• **WORK ORDER**
Give back every line of the data, transcribed exactly.

• **COLLECTED DATA**
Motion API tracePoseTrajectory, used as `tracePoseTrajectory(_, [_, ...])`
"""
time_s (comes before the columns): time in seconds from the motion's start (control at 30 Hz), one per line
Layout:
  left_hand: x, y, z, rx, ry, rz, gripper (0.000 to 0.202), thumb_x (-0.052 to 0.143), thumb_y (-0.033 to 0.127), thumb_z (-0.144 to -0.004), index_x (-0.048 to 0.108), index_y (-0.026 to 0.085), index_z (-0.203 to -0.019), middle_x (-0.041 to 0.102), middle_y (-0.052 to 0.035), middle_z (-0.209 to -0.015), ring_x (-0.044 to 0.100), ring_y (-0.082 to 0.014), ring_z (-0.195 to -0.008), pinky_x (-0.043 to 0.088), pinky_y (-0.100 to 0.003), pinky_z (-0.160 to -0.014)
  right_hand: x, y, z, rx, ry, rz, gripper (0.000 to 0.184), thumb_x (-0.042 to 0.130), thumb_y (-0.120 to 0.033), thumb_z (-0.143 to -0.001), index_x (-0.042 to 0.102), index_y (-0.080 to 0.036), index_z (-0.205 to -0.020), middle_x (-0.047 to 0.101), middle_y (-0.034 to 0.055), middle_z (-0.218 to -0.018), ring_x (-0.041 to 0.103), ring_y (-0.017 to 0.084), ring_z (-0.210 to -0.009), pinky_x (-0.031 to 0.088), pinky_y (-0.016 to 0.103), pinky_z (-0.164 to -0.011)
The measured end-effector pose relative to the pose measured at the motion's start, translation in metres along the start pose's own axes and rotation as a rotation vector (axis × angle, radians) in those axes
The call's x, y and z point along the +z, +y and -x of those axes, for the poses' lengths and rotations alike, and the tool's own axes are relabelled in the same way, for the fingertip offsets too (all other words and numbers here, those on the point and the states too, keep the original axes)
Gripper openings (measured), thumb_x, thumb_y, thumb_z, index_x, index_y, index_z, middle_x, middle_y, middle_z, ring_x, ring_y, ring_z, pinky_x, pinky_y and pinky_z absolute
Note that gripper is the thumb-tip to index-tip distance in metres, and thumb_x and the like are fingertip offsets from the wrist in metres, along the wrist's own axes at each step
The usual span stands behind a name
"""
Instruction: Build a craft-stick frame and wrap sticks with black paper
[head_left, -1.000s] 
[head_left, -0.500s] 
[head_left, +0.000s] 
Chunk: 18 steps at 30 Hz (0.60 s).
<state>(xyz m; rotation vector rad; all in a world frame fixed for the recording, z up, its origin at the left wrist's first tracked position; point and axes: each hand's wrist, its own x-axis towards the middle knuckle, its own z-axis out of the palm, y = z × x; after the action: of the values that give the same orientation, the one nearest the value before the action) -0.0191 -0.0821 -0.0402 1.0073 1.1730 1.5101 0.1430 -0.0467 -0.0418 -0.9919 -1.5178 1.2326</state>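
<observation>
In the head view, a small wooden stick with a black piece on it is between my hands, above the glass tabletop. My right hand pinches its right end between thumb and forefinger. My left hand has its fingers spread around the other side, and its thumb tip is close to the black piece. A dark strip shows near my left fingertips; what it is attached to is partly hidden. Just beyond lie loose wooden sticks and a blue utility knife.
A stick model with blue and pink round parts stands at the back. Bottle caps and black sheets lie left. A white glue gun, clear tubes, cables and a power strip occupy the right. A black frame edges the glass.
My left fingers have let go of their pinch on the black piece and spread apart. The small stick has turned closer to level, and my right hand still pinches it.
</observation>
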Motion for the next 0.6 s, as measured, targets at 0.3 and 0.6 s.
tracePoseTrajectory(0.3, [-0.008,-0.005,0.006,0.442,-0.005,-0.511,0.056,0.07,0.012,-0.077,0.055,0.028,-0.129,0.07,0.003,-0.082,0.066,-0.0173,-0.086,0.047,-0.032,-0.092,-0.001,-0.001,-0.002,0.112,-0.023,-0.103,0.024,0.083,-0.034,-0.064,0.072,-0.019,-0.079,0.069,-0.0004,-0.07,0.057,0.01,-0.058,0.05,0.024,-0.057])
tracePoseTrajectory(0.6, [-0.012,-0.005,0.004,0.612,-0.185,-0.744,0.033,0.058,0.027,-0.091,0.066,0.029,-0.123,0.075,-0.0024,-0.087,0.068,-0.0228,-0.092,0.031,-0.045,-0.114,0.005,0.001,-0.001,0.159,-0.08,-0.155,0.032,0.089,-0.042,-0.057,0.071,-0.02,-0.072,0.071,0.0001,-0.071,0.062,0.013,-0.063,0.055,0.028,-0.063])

• **ANSWER AREA**
Motion API tracePoseTrajectory, used as `tracePoseTrajectory(_, [_, ...])`
"""
time_s (comes before the columns): time in seconds from the motion's start (control at 30 Hz), one per line
Layout:
  left_hand: x, y, z, rx, ry, rz, gripper (0.000 to 0.202), thumb_x (-0.052 to 0.143), thumb_y (-0.033 to 0.127), thumb_z (-0.144 to -0.004), index_x (-0.048 to 0.108), index_y (-0.026 to 0.085), index_z (-0.203 to -0.019), middle_x (-0.041 to 0.102), middle_y (-0.052 to 0.035), middle_z (-0.209 to -0.015), ring_x (-0.044 to 0.100), ring_y (-0.082 to 0.014), ring_z (-0.195 to -0.008), pinky_x (-0.043 to 0.088), pinky_y (-0.100 to 0.003), pinky_z (-0.160 to -0.014)
  right_hand: x, y, z, rx, ry, rz, gripper (0.000 to 0.184), thumb_x (-0.042 to 0.130), thumb_y (-0.120 to 0.033), thumb_z (-0.143 to -0.001), index_x (-0.042 to 0.102), index_y (-0.080 to 0.036), index_z (-0.205 to -0.020), middle_x (-0.047 to 0.101), middle_y (-0.034 to 0.055), middle_z (-0.218 to -0.018), ring_x (-0.041 to 0.103), ring_y (-0.017 to 0.084), ring_z (-0.210 to -0.009), pinky_x (-0.031 to 0.088), pinky_y (-0.016 to 0.103), pinky_z (-0.164 to -0.011)
The measured end-effector pose relative to the pose measured at the motion's start, translation in metres along the start pose's own axes and rotation as a rotation vector (axis × angle, radians) in those axes
The call's x, y and z point along the +z, +y and -x of those axes, for the poses' lengths and rotations alike, and the tool's own axes are relabelled in the same way, for the fingertip offsets too (all other words and numbers here, those on the point and the states too, keep the original axes)
Gripper openings (measured), thumb_x, thumb_y, thumb_z, index_x, index_y, index_z, middle_x, middle_y, middle_z, ring_x, ring_y, ring_z, pinky_x, pinky_y and pinky_z absolute
Note that gripper is the thumb-tip to index-tip distance in metres, and thumb_x and the like are fingertip offsets from the wrist in metres, along the wrist's own axes at each step
The usual span stands behind a name
"""
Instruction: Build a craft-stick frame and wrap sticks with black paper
[head_left, -1.000s] 
[head_left, -0.500s] 
[head_left, +0.000s] 
Chunk: 18 steps at 30 Hz (0.60 s).
<state>(xyz m; rotation vector rad; all in a world frame fixed for the recording, z up, its origin at the left wrist's first tracked position; point and axes: each hand's wrist, its own x-axis towards the middle knuckle, its own z-axis out of the palm, y = z × x; after the action: of the values that give the same orientation, the one nearest the value before the action) -0.0191 -0.0821 -0.0402 1.0073 1.1730 1.5101 0.1430 -0.0467 -0.0418 -0.9919 -1.5178 1.2326</state>
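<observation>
In the head view, a small wooden stick with a black piece on it is between my hands, above the glass tabletop. My right hand pinches its right end between thumb and forefinger. My left hand has its fingers spread around the other side, and its thumb tip is close to the black piece. A dark strip shows near my left fingertips; what it is attached to is partly hidden. Just beyond lie loose wooden sticks and a blue utility knife.
A stick model with blue and pink round parts stands at the back. Bottle caps and black sheets lie left. A white glue gun, clear tubes, cables and a power strip occupy the right. A black frame edges the glass.
My left fingers have let go of their pinch on the black piece and spread apart. The small stick has turned closer to level, and my right hand still pinches it.
</observation>
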Motion for the next 0.6 s, as measured, targets at 0.3 and 0.6 s.
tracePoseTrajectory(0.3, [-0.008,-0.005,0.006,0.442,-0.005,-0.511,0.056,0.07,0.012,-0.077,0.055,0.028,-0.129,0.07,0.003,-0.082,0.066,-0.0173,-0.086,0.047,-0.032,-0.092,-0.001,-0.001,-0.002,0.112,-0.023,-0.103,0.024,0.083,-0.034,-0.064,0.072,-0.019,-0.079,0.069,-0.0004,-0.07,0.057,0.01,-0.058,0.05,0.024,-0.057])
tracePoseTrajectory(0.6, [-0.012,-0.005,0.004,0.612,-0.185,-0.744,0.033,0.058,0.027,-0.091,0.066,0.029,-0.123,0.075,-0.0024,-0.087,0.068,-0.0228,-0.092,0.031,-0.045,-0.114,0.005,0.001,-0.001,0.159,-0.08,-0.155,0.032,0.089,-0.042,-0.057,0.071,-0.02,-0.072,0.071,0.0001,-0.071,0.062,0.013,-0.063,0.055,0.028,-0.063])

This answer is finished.